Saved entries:

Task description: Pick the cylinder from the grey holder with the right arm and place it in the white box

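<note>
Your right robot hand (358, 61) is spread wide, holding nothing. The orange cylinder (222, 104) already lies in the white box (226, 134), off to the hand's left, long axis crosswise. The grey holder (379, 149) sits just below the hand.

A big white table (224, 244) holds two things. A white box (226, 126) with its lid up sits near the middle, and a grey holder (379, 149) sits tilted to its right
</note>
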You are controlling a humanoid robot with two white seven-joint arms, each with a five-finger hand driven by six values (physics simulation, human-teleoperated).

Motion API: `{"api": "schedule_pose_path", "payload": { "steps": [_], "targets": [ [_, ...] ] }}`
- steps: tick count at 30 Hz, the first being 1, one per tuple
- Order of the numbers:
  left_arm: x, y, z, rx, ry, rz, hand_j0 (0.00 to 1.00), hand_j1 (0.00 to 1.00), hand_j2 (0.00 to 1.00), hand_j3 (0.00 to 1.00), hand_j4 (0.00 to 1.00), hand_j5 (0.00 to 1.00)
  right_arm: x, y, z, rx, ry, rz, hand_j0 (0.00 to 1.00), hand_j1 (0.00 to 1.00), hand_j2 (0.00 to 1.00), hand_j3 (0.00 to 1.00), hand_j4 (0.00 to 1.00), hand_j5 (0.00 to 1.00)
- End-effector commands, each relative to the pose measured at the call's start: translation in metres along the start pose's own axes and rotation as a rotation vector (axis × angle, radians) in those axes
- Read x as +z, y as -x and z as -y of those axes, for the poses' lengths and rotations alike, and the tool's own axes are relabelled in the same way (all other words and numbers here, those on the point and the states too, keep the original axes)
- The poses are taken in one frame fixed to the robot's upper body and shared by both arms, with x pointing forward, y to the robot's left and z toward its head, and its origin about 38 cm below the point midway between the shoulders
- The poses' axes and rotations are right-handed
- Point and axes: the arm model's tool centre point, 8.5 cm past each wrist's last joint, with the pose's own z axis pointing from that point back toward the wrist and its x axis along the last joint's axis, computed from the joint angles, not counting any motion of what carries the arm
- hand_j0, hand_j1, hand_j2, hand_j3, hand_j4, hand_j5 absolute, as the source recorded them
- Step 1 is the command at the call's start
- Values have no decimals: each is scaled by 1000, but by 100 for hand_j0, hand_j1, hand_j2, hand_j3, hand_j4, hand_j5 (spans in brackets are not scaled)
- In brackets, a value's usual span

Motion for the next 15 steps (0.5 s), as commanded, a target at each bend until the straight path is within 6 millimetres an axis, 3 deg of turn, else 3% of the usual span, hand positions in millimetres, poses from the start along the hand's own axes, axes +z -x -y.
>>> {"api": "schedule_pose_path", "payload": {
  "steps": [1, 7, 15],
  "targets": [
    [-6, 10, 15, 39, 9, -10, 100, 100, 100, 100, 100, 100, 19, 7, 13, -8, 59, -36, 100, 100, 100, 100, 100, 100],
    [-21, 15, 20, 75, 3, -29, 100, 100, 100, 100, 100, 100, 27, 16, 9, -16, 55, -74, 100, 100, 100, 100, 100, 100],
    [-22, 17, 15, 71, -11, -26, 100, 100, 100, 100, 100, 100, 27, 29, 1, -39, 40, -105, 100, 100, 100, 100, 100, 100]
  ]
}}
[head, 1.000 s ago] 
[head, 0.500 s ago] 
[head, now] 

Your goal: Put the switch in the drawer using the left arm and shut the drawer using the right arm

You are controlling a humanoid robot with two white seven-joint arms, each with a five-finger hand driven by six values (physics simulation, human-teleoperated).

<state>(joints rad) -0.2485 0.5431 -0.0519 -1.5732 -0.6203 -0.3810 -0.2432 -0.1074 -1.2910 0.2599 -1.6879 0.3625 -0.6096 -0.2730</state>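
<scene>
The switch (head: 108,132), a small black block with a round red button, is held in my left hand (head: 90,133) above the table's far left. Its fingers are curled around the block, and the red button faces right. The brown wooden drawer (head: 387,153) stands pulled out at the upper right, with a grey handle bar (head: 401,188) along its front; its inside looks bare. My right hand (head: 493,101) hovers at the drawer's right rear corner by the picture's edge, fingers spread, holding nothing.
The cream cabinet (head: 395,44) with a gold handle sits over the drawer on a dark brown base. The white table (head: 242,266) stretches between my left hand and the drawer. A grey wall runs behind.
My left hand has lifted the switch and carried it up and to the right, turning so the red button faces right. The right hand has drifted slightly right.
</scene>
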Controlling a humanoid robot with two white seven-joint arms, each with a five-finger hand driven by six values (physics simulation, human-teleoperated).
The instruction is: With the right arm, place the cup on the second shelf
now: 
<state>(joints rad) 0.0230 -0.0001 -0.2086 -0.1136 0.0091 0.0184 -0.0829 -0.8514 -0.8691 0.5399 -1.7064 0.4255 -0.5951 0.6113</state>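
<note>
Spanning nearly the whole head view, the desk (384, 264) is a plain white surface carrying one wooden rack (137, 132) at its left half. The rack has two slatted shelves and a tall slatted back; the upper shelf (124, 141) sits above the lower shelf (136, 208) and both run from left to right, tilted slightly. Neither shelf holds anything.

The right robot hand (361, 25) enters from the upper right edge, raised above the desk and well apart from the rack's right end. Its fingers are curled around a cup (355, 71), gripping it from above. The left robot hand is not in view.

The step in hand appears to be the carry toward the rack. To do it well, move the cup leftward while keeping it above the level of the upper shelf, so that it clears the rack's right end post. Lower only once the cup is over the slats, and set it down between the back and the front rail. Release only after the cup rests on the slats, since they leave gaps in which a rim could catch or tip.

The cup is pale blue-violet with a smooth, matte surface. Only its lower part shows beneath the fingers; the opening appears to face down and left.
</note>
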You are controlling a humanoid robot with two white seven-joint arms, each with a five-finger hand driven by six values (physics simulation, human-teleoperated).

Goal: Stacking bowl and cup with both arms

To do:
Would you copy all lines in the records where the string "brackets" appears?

Solution for this problem:
- Values have no decimals: each is scaled by 1000, but by 100 for hand_j0, hand_j1, hand_j2, hand_j3, hand_j4, hand_j5 (spans in brackets are not scaled)
- In brackets, a value's usual span

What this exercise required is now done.